Eunicia Delatoure era la viuda de uno de los hombres más ricos del país, propietario de grandes viñedos en California. Sus hijos se encargaban del negocio, pero la señora Delatoure era una fuerza de la naturaleza. Los rumores decían que nadie tomaba una sola decisión sin contar con ella y Stone estaba seguro de que era cierto.

Tomó a Faith por la cintura mientras hacía las presentaciones y el calor de su cuerpo lo puso nervioso. Aquella noche iba a ser un tormento… especialmente después de saber lo que ella estaba pensando.

¿Sabría lo que le había pedido? Lo dudaba. Estaba completamente seguro de que era virgen… Pero no quería ni pensar en ello.

—¡Tu esposa! Pero si acabo de enterarme del compromiso… —protestó la señora Delatoure—. Felicidades, querida. Supongo que os habéis casado hace poco.

—La semana pasada —contestó Stone—. Y estamos encantados de haberlo mantenido en secreto para la prensa.

—Encantada de conocerte, Faith. ¿Tu familia ha venido contigo?

Era un claro intento de saber cuál era su pedigrí.

—No —contestó él—. Hemos venido solos. Encantado de volver a verla, señora Delatoure. Dele recuerdos a Luc y a Henry.

Después de eso, se alejaron hacia las mesas.

—Sé hablar, Stone. Esa mujer va a pensar que te has casado con una muda.

—Lo siento. Es que no quería que nos diera la lata. Y ya no tenemos que preocuparnos por dar la noticia. En cinco minutos, lo sabrá todo el mundo.

—Eso es lo que querías, ¿no?

—Sí, eso es lo que quería —suspiró él.

La orquesta empezó a tocar entonces una balada y la pista de baile se llenó de parejas.

—¿Quieres bailar?

—Yo no sé bailar…

—¿En serio? ¿Qué te han enseñado en el internado?

—Latín, física, matemáticas… cositas así. Era un colegio de verdad, Stone, no una guardería para niñas ricas.

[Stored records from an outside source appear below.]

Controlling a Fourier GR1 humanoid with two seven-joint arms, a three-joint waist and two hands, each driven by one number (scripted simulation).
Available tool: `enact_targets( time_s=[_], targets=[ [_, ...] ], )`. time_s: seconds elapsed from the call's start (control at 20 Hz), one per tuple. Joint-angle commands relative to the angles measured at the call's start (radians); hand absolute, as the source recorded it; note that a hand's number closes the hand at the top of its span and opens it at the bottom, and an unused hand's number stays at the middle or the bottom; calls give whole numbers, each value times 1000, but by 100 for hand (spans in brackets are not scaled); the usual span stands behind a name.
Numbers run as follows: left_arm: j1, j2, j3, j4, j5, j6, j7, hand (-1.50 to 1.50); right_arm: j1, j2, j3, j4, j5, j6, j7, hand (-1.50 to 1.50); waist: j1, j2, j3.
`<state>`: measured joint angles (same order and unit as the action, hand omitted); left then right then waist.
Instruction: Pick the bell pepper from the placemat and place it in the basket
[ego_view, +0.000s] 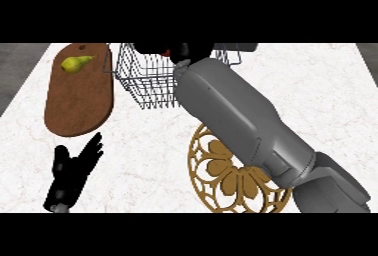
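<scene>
My right forearm stretches from the lower right up across the counter. Its black right hand is over the wire basket at the back. A small patch of red, the bell pepper, shows between the curled fingers inside the basket's rim; the hand hides most of it. The round gold lattice placemat lies in front, partly under the forearm, with nothing visible on it. My left hand rests open near the lower left, fingers up.
A brown oval cutting board lies at the back left beside the basket, with a yellow-green pear at its far end. White marble counter shows between the board, the placemat and my left hand.
</scene>
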<state>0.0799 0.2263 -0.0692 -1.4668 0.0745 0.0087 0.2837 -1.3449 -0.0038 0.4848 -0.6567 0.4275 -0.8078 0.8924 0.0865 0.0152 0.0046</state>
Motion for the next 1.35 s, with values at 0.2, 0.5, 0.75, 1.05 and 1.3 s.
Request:
enact_targets(
  time_s=[0.2, 0.5, 0.75, 1.05, 1.3],
  targets=[
    [6, -4, 15, 52, 4, -8, 18, 0, -6, 4, 86, 168, -4, 68, -20, -150, -30, -1, -6],
    [64, 12, 47, 30, 15, -30, -18, 0, -49, 4, 77, 159, -19, 38, -44, -150, -45, -8, -6],
    [11, -11, 50, 85, -9, -4, -26, 0, -36, 4, 13, 179, -28, -76, -111, -150, -56, -5, -6],
    [65, -12, 70, 76, -3, -2, -29, 0, 40, -43, -37, 48, -1, -100, -62, -150, -97, -21, -5],
    [110, 6, 81, -7, 10, -11, 11, 0, 112, -141, -49, -78, 35, -53, 32, -150, -114, -30, -4]
  ],
)
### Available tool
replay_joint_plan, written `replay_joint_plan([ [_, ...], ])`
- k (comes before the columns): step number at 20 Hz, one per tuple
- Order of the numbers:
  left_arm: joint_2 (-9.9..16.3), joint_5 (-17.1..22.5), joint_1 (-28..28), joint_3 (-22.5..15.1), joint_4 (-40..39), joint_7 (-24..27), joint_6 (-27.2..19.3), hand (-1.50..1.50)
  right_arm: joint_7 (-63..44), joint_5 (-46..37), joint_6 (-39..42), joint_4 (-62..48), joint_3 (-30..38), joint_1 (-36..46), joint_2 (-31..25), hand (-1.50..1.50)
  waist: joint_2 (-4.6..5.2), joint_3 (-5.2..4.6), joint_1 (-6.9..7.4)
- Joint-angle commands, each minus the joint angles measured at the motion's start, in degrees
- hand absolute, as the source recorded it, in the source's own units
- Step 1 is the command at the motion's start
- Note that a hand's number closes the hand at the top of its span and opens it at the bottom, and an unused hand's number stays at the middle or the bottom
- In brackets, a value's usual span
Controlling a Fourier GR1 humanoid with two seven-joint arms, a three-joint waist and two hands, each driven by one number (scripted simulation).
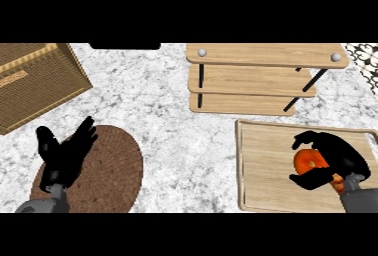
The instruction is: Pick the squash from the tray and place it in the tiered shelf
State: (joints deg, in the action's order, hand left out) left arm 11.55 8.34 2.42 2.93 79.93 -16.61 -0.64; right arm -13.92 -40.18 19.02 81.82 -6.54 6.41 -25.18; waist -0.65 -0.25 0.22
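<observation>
Squash (308, 161): we see it orange, on the tray (266, 165), under the right hand.
Right hand (336, 159): we see its fingers curled round the squash.
Left hand (66, 152): open, fingers straight, above the brown mat (111, 175).
Shelf (255, 80): we see it just behind the tray.
Basket (37, 82): far left corner.

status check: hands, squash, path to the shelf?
Right hand curled on squash, over tray. Left hand open, resting. Tiered shelf ahead, nothing between.

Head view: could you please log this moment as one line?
right hand curled round squash | over tray | tiered shelf unfilled | left hand open
</observation>
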Motion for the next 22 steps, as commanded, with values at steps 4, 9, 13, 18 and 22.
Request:
replay_joint_plan([
  [4,-1.1,0.1,2.4,0.9,-5.2,0.5,0.6,0.0,1.0,0.6,1.0,4.9,-1.9,-2.4,4.4,1.5,0.63,0.23,-0.52],
  [9,0.9,0.6,3.0,3.8,-7.9,1.6,1.7,0.0,3.9,-0.7,-2.2,12.4,-2.3,-4.5,4.8,1.5,0.64,0.21,-0.7],
  [13,-1.6,-0.9,-1.6,0.5,-2.1,0.3,0.2,0.0,-6.2,-5.6,-5.3,21.0,-12.9,-8.1,16.1,1.5,0.47,0.19,-0.37],
  [18,-0.7,-0.9,-0.1,0.8,-2.4,-0.2,0.7,0.0,-24.7,-8.4,-11.9,22.3,-29.2,1.6,24.8,1.5,0.51,0.13,0.72],
  [22,-0.5,0.6,1.6,2.4,-3.9,-1.1,1.1,0.0,-33.1,-13.1,-13.8,32.9,-32.5,5.3,25.0,1.5,0.4,0.15,-0.33],
])
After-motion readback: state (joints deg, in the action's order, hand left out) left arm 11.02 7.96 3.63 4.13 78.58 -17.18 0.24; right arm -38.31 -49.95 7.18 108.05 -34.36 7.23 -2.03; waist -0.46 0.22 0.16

—Perdona, perdona —sonrió él—. Muy bien. Yo te enseñaré a bailar. Tú sigue mis pasos.

—¿Y si me subo sobre tus pies como solía hacer de pequeña?

Stone soltó una carcajada.

—Vamos a ver si aprendes los pasos antes de tener que llegar a eso.

Una vez en la pista, la envolvió en sus brazos. Su piel era cálida, suave. Y le habría gustado tocarla de tantas maneras…

Aquello era un tormento. Pero necesario. Tenían que parecer una pareja de recién casados. Las primeras semanas eran muy peligrosas, sobre todo por los buitres de la prensa, siempre dispuestos a buscar un escándalo.

—¿Lo estoy haciendo bien? —preguntó Faith. Pero seguía sus pasos de maravilla, como si llevaran años bailando juntos.

—Muy bien —murmuró Stone—. Pero tengo que apretarte más. Hay mucha gente mirando.

—De acuerdo —dijo ella, nerviosa.

El deseo que ambos sentían era tan claro, tan transparente que se estaba quemando.

Aquello era imposible. Saber que Faith lo deseaba era el peor afrodisíaco del mundo. Si ella tuviera más experiencia tomaría lo que le ofrecía, pero…

Algún día le daría las gracias. O, al menos, eso esperaba. Porque si no apreciaba el trabajo que le estaba costando controlarse, era capaz de estrangularla.

Afortunadamente, Faith llevaba una falda llena de capas de tela que hacía difícil el roce. Seguramente se llevaría un susto si se diera cuenta de cuál era su estado en aquel momento.

Stone sabía que su experiencia con los hombres era muy limitada. Pero aprendía rápido y… pensar en el apasionado beso que habían compartido una semana antes era muy mala idea.

Intentó concentrarse en la música y en las parejas que los rodeaban, pero le resultaba imposible.

Faith lo sorprendió entonces apoyando la cabeza en su hombro. Y, sin pensar, Stone empezó a acariciar su cuello.

Ella sintió un escalofrío.

—Lo siento. ¿Te he hecho cosquillas?

—No.

—Relájate.

—Estoy relajada.

¿Estaba besándolo en el cuello? No, no podía ser. Solo era su imaginación.

—La gente está mirándonos. Supongo que sabrás que mañana saldremos en todas las revistas.

—Espero que no —murmuró Faith.

—Pues así es. Nos hemos convertido en la comidilla de todo el mundo. Pero enseguida se les pasará. Siempre hay algo nuevo de qué hablar.

—Mejor.

Siguieron bailando en silencio durante largo rato. Stone podría haberla tenido en sus brazos durante toda la noche. A pesar de la tortura de su cuerpo, era un placer increíble tenerla entre sus brazos. La idea de hacer aquello semana tras semana era tremendamente atractiva.